Thursday, October 5, 2017

October 5, 2017: LongmireStudying: Vic and Cady



[Later this month, the sixth and final season of my favorite current TV show (and one of my all time-favs as well), Longmire, drops on Netflix. So this week, after a repeat of my first post on the show, I wanted to AmericanStudy a handful of Longmire’s many fascinating characters. Leading up to a special weekend post on Native American popular culture!]
On the similarities and differences between two complex, compelling characters.
From its opening episode on, Longmire has balanced the male friendship and comraderie of Walt and Henry (and of the Western genre as a whole, which has been depicted as a boys’ club at least since Natty Bumppo and Huck Finn lit off for the frontier wilderness at the end of their respective stories) with two very well drawn and interesting central female characters. There’s Victoria “Vic” Moretti (Katee Sackhoff), a former Philadelphia cop who has relocated to Wyoming after she blew the whistle on crooked cops and who has badass and stubborn streaks to match her new boss Walt’s. And there’s Cady Longmire (Cassidy Freeman), Walt’s adult daughter and a talented lawyer trying to make sense of both her personal and professional lives in the small Wyoming town of Durant (and in the aftermath of her mother Martha’s death, a challenge she shares with Walt). Both are of course defined through their layered and evolving relationships to our protagonist and title character, but both are from the outset fully formed and compelling characters in their own right, and add significantly to the show’s ensemble and palette of characters and perspectives.
Yet while both Vic and Cady have remained key figures throughout the show’s five seasons to date, I would have to say that the evolving storylines have done more justice to Cady as a complex character in her own right. Vic’s two most consistent roles (other than as a very capable police officer, to be sure) have been as a damsel in distress and a potential love interest. For the former, she was threatened for multiple seasons by Ed Gorski (Lee Tergesen), a rogue ex-Philly cop (and ex-lover of Vic’s) who turns up in Wyoming seeking vengeance; but she has also spent a number of episodes as a potential target of both crazed survivalist Chance Gilbert (Peter Stormare) and her fellow deputy Branch Connally (Bailey Chase). All of those distressing situations have played into the will-they or won’t-they romantic dynamic between Vic and Walt, but she has also consistently been defined through her romantic relationships with first her husband Sean (Micheal Mosley) and then post-divorce with fellow deputy Eamonn O’Neill (Josh Cooke). Sackhoff gives all of these relationships and storylines depth and nuance, and of course both threats and romances as part of any human life as well as any story. Yet in all these situations Vic has been portrayed more as reacting to men in her life than pursuing an arc of her own.

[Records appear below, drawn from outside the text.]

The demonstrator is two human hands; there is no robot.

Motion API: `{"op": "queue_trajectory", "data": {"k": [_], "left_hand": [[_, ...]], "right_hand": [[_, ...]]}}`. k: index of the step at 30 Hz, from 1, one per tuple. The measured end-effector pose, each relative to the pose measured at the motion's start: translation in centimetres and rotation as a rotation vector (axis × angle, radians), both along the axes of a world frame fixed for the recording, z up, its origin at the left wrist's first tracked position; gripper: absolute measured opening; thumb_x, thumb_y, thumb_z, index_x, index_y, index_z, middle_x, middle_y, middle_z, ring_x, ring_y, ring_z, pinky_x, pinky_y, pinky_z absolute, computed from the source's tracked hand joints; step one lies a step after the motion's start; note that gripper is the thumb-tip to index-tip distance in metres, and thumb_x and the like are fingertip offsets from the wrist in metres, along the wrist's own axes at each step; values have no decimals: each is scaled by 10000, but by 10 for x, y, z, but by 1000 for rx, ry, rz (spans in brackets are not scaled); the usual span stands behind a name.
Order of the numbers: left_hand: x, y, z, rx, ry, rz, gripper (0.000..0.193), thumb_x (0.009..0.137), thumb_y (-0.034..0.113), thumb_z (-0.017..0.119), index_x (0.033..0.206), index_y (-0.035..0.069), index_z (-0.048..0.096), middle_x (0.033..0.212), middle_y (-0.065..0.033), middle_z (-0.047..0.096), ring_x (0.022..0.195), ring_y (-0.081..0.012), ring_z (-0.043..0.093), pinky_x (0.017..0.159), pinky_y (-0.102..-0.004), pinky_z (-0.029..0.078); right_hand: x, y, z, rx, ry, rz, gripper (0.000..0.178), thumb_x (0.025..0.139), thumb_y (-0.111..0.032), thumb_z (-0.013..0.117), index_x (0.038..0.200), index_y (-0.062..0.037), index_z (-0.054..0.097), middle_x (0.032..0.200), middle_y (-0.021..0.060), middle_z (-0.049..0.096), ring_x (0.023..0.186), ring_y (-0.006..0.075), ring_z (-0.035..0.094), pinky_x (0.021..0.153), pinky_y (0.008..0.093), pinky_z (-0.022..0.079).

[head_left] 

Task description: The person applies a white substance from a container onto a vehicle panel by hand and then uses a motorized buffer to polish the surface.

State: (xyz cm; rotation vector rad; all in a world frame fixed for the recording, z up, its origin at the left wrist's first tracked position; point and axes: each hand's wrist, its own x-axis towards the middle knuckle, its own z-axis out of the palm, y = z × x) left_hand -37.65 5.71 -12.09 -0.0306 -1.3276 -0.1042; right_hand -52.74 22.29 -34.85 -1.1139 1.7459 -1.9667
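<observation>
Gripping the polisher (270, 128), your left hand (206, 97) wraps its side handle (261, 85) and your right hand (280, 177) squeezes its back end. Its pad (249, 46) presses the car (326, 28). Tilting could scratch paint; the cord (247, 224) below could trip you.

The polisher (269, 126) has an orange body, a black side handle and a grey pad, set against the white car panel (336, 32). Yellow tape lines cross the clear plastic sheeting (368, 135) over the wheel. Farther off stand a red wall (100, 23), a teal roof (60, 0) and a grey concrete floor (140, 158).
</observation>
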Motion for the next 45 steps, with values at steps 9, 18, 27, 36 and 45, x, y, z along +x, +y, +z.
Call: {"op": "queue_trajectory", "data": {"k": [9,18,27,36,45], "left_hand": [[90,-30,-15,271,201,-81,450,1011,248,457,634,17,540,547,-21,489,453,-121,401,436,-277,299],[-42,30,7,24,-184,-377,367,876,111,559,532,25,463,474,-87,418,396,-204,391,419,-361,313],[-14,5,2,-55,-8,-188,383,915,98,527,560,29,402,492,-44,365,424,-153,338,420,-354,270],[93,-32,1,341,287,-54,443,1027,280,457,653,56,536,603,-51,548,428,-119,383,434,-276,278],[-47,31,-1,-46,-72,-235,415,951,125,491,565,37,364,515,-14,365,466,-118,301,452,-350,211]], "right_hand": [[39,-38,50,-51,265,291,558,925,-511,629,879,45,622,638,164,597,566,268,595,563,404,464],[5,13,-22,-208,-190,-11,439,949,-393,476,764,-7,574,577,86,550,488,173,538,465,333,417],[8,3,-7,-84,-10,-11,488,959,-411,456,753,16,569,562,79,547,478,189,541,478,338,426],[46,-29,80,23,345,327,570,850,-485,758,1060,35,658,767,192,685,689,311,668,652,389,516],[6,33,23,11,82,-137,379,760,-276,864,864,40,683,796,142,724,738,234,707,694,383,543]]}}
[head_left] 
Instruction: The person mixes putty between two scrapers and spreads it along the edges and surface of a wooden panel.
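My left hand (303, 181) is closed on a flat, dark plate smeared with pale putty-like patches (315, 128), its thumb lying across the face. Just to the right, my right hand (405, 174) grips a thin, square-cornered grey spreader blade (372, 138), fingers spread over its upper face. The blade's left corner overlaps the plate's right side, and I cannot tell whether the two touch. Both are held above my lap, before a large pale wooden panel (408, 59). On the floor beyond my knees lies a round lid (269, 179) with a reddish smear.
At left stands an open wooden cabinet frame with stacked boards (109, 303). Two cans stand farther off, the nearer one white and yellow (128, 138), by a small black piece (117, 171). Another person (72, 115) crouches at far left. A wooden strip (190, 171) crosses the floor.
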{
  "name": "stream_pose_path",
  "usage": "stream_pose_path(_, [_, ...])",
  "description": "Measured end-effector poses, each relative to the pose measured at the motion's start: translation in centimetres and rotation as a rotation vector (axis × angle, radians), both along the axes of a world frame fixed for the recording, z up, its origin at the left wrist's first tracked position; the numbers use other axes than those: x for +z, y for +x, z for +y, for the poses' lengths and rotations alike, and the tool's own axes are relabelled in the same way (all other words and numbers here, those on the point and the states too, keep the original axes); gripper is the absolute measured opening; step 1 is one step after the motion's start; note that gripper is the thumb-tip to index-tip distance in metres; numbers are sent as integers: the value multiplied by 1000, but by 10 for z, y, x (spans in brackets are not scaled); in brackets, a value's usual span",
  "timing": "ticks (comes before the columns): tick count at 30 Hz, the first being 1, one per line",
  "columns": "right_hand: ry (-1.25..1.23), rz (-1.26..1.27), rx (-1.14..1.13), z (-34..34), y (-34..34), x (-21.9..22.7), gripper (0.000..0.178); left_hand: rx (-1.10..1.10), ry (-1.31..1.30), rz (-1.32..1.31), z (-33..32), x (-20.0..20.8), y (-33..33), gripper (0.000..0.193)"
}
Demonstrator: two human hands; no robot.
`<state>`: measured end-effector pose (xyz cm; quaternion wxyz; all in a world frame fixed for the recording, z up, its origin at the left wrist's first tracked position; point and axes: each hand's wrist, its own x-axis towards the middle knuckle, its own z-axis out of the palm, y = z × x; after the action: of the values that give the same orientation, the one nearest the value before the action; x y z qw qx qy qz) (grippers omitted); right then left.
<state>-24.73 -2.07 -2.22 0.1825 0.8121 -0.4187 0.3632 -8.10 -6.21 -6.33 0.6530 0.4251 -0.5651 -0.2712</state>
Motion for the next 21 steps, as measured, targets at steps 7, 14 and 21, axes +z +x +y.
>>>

In Season 1, it seemed as if Cady might suffer a similar fate, as her character was largely used as a wedge between Walt and Branch Connally (with whom Cady had a secret romance while he was running against Walt in an election for sheriff). But the dynamic of her evolving knowledge of and perspective on her mother’s death already added distinct layers to that role, and in subsequent seasons, with the Branch romance a thing of the past, Cady’s character has acquired a number of other compelling layers as well. More exactly, over the last couple of seasons Cady has become interestingly and importantly linked to the Cheyenne reservation, first through particular relationships and storylines but now in an ongoing role as a reservation lawyer (working, to add one more level of complexity, for Walt’s longtime enemy Jacob Nighthorse, on whom more tomorrow). While of course Walt’s friendship with Henry links him to the Cheyenne community (as do many particular episodes and mysteries), Cady is the first white character we’ve seen move fully into the world of the reservation, and the rareness and significance of that move has been noted by a number of Cheyenne characters. I’m interested to see where the final season takes both Vic and Cady, but have to admit that Cady’s arc is to me both the most uncertain and the most compelling of them all.
Last Longmire post tomorrow,
Ben
PS. What do you think? Takes on Longmire, or other shows, you’d share?